• [Task requirements] Across the records below, report how many lines include the word "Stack", stating the number alone.

[Collected data]
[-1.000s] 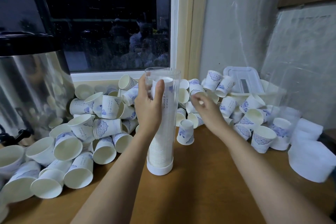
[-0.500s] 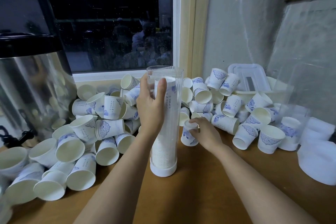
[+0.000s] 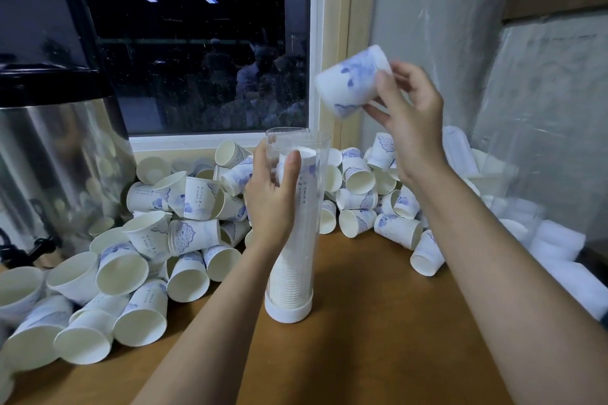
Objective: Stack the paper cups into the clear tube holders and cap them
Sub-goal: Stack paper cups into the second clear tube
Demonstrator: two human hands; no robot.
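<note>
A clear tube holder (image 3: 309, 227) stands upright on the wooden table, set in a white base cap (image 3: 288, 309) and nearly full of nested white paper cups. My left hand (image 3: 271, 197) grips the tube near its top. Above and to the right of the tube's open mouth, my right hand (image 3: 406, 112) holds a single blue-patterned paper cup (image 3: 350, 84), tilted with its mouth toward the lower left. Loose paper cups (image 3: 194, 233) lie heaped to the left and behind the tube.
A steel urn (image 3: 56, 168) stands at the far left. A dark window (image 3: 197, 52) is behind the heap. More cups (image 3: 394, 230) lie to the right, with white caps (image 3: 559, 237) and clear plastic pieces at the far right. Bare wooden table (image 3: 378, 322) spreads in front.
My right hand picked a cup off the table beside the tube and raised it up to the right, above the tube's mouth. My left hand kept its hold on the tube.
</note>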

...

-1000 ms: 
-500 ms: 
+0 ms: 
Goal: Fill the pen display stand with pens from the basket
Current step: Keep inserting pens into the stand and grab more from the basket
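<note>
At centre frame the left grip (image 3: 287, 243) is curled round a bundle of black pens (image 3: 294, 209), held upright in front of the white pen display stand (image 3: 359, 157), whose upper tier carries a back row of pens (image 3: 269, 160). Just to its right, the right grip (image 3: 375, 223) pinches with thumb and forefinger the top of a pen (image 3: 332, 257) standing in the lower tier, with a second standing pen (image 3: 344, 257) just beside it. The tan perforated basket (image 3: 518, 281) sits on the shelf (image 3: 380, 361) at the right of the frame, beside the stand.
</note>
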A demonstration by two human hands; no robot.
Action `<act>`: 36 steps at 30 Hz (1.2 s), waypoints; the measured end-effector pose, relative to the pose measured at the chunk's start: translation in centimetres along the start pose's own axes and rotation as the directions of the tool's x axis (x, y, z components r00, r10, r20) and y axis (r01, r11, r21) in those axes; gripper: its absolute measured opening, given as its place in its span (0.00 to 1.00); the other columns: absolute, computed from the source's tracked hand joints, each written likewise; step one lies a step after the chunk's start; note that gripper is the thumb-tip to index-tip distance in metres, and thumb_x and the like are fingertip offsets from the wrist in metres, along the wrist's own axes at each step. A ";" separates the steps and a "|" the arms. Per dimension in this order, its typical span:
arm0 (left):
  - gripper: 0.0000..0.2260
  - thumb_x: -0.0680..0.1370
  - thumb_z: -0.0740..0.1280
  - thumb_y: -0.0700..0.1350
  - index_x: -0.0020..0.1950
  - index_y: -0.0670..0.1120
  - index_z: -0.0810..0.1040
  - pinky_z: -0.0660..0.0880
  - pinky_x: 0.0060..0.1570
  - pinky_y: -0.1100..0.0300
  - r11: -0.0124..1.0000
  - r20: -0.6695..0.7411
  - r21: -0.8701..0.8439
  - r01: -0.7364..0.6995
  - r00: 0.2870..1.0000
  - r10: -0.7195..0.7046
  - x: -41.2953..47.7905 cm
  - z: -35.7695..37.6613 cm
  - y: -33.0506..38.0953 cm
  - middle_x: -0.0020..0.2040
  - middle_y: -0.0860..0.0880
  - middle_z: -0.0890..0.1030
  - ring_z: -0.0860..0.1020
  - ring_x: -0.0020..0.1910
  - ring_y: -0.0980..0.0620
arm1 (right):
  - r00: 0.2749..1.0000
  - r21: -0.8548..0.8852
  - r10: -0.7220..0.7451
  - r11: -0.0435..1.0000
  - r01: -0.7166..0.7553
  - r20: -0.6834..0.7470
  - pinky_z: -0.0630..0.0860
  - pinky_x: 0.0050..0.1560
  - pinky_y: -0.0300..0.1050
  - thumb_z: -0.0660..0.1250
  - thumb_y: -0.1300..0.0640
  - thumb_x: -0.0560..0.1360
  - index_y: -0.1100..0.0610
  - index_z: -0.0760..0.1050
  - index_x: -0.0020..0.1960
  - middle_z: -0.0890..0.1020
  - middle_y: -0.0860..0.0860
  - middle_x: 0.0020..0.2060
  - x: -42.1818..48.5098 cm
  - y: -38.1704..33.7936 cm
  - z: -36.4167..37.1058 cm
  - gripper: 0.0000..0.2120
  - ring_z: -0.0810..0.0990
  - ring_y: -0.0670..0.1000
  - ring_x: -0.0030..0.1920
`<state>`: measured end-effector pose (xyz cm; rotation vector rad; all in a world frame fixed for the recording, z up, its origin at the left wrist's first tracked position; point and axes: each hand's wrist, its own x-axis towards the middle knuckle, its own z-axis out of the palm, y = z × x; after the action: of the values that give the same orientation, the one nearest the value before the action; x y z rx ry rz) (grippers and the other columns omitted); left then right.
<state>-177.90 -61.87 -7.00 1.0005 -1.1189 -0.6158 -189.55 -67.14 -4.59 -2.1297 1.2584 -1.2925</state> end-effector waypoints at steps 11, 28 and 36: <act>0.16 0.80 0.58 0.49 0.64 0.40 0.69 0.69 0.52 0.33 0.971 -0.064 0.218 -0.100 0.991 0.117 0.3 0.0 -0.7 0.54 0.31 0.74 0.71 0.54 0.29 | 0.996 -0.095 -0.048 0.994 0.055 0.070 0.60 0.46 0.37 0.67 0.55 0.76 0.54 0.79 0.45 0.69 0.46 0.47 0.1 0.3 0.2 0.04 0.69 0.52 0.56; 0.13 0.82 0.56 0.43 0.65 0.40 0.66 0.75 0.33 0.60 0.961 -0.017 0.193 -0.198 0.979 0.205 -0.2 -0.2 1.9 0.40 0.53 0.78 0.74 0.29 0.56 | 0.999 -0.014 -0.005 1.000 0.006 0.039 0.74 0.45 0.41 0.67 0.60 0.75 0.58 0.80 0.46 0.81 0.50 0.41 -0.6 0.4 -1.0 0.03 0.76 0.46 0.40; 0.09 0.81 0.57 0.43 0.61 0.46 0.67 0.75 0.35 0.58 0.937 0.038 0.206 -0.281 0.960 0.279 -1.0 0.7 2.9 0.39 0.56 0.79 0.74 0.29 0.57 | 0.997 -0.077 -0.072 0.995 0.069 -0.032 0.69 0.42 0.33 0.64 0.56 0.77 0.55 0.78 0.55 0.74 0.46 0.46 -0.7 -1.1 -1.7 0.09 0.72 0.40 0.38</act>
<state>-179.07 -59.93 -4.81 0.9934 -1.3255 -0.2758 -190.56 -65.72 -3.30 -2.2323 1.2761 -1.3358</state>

• [Exercise output] 2